The SMI program required the introduction of many new devices and applications into BC Hydro’s infrastructure. Some of these had never been deployed before anywhere in the world. Many were field deployed, outside of BC Hydro’s physical security perimeter.
The SMI Security Delivery Team was formed to deliver on these commitments and to take responsibility for the end to end security of the SMI program. The Team implemented a multi-pronged approach to securing SMI including security risk
assessments, security penetration testing by the team, design reviews, whole project risk assessments and third party security penetration testing.

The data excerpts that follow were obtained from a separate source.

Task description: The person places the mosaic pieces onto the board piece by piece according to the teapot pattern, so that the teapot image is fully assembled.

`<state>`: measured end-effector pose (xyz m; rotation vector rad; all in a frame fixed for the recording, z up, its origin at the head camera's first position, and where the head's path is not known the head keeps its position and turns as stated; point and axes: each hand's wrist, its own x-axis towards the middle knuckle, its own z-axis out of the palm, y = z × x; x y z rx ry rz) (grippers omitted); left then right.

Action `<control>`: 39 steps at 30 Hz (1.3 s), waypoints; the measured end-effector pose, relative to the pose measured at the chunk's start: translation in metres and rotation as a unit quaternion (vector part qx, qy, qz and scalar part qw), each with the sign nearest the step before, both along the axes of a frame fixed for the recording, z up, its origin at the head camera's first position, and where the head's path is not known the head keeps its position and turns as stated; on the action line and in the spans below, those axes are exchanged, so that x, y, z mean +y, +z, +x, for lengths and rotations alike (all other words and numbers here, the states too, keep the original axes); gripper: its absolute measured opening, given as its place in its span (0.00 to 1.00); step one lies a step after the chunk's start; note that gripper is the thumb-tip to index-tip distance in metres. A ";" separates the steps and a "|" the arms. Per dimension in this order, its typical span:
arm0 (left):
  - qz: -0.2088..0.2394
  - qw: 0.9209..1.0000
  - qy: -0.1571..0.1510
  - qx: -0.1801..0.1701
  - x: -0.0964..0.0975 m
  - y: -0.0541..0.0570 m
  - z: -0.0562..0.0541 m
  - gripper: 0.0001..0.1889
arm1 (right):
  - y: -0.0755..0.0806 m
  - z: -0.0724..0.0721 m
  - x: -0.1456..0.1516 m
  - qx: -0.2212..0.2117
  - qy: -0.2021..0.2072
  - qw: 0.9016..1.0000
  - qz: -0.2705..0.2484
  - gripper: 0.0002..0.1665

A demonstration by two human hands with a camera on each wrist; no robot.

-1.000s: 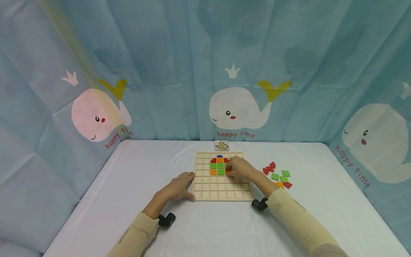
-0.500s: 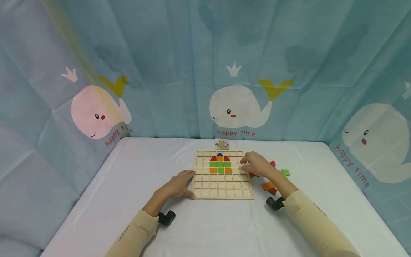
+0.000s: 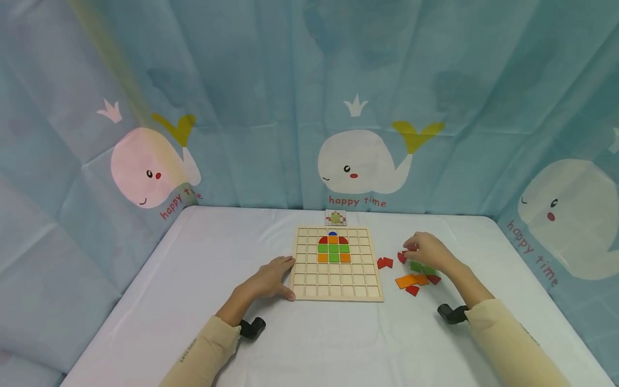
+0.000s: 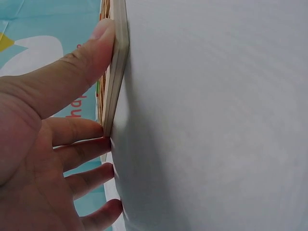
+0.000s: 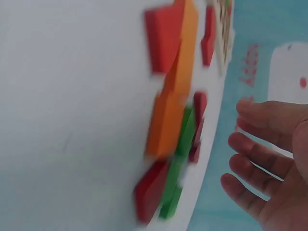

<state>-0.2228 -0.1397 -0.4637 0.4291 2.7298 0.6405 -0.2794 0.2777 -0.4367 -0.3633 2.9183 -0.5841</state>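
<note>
My left hand [image 3: 271, 277] rests against the left edge of a wooden grid board [image 3: 333, 293], thumb and fingers spread; the left wrist view shows the thumb [image 4: 94, 53] touching its rim. Coloured tiles fill some of the board's upper squares: green [image 3: 333, 249], orange, red and a blue half-round [image 3: 332, 234]. Out to the right, my right hand [image 3: 429, 251] hovers over loose tiles, its fingers slightly bent. Nothing shows between its fingers in the right wrist view. Beneath and beside it lie red [image 3: 384, 263], green [image 5: 185, 134] and orange [image 3: 406, 281] tiles, some overlapping.
A small picture card [image 3: 336, 217] lies behind the board. White cloth [image 3: 319, 344] covers the table. A blue curtain [image 3: 271, 161] printed with whales hangs at the back and sides.
My right hand has moved from the board's tiles to the right, over the loose ones. The tiles on the board are now uncovered. My left hand has stayed at the board's edge.
</note>
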 end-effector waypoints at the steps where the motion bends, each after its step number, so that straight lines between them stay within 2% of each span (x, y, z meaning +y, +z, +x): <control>1: 0.000 1.000 -0.001 0.000 0.000 0.000 0.000 0.52 | -0.001 0.001 0.006 -0.002 -0.004 1.000 0.001 0.15; 8: -0.004 1.000 -0.002 -0.002 0.000 0.000 -0.001 0.52 | -0.006 0.006 0.035 -0.007 -0.012 1.000 0.009 0.15; 15: -0.005 1.000 -0.005 -0.006 0.000 0.001 -0.002 0.52 | -0.011 0.008 0.048 -0.021 -0.022 0.999 0.021 0.18; 24: -0.010 1.000 -0.008 -0.008 -0.001 -0.001 -0.004 0.53 | -0.017 0.009 0.053 -0.033 -0.017 0.999 0.024 0.19; 39: -0.017 1.000 -0.007 -0.006 0.000 0.001 -0.003 0.53 | -0.015 0.011 0.056 -0.036 -0.029 0.998 0.032 0.18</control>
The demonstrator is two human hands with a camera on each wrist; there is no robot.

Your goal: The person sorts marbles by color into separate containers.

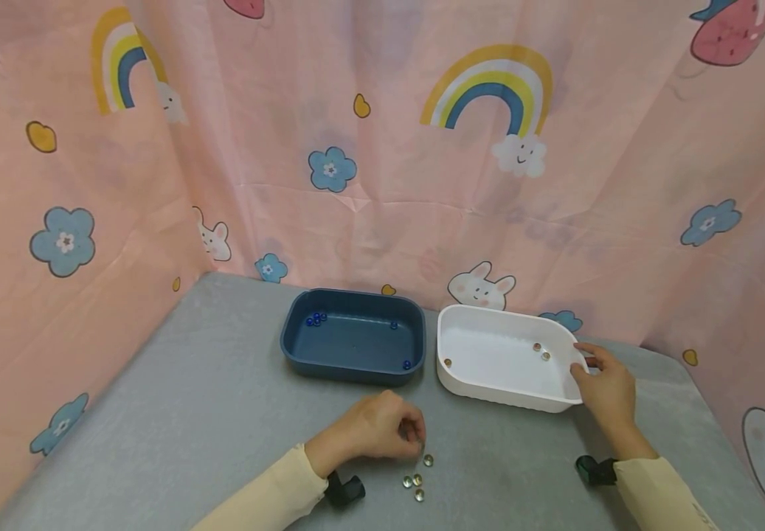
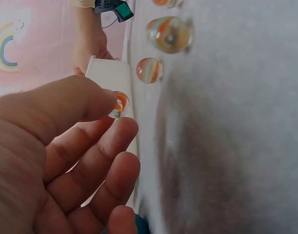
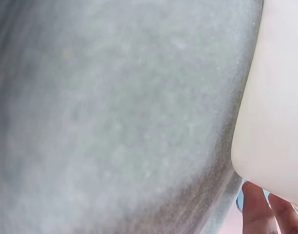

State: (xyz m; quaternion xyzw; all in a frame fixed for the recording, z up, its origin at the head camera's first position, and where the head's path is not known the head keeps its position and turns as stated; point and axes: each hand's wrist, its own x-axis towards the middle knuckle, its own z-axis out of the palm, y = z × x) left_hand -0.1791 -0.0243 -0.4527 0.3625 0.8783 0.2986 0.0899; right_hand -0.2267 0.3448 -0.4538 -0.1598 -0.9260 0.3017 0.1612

A standards based approach was required to ground the test plan both in best practice and in a common set of principles that BC Hydro and its vendors could accept. The Advanced Metering Infrastructure (AMI) Risk Assessment document prepared by the Advanced Metering Infrastructure Security (AMI-SEC) Task Force was used as a basis for the test plan. This document has since been passed to the National Institute of Standards and Technology (NIST) Cyber Security Working Group and was integrated into NIST IR 7628. NIST IR 7628 contains a comprehensive list of possible threats to AMI systems.
The program was highly successful. Test results informed BC Hydro’s deployment decisions and allowed the manufacturers to improve their products. Lessons were learned about how best to conduct third party security testing. A full lessons learned section is included in the presentation.
What the Department of Defense and Energy Sector Can Learn from Each Other
Presenter: Brian McKay, Booz Allen Hamilton
Abstract: This presentation will discuss how the Department of Defense executes its critical infrastructure protection program, where it intersects with energy sector CIP efforts and what we can learn from each other.
CIP-014-1: Next Steps from an Auditor’s Perspective
Presenter: Darren T. Nielsen, Western Electricity Coordinating Council (WECC)
Abstract: A walk-through by an experienced security practitioner with years of relevant industry experience in physical security, compliance, and NERC CIP auditing on how to identify and protect Transmission stations and Transmission substations in accordance with NERC CIP-0014-1. This session will aid you in preparing for the assessment and evaluation process of the potential threats and vulnerabilities of a physical attack. This course is perfect for both professionals involved with NERC CIP physical security and compliance personnel seeking to gain an understanding of the new physical security standard and how to avoid potential pitfalls.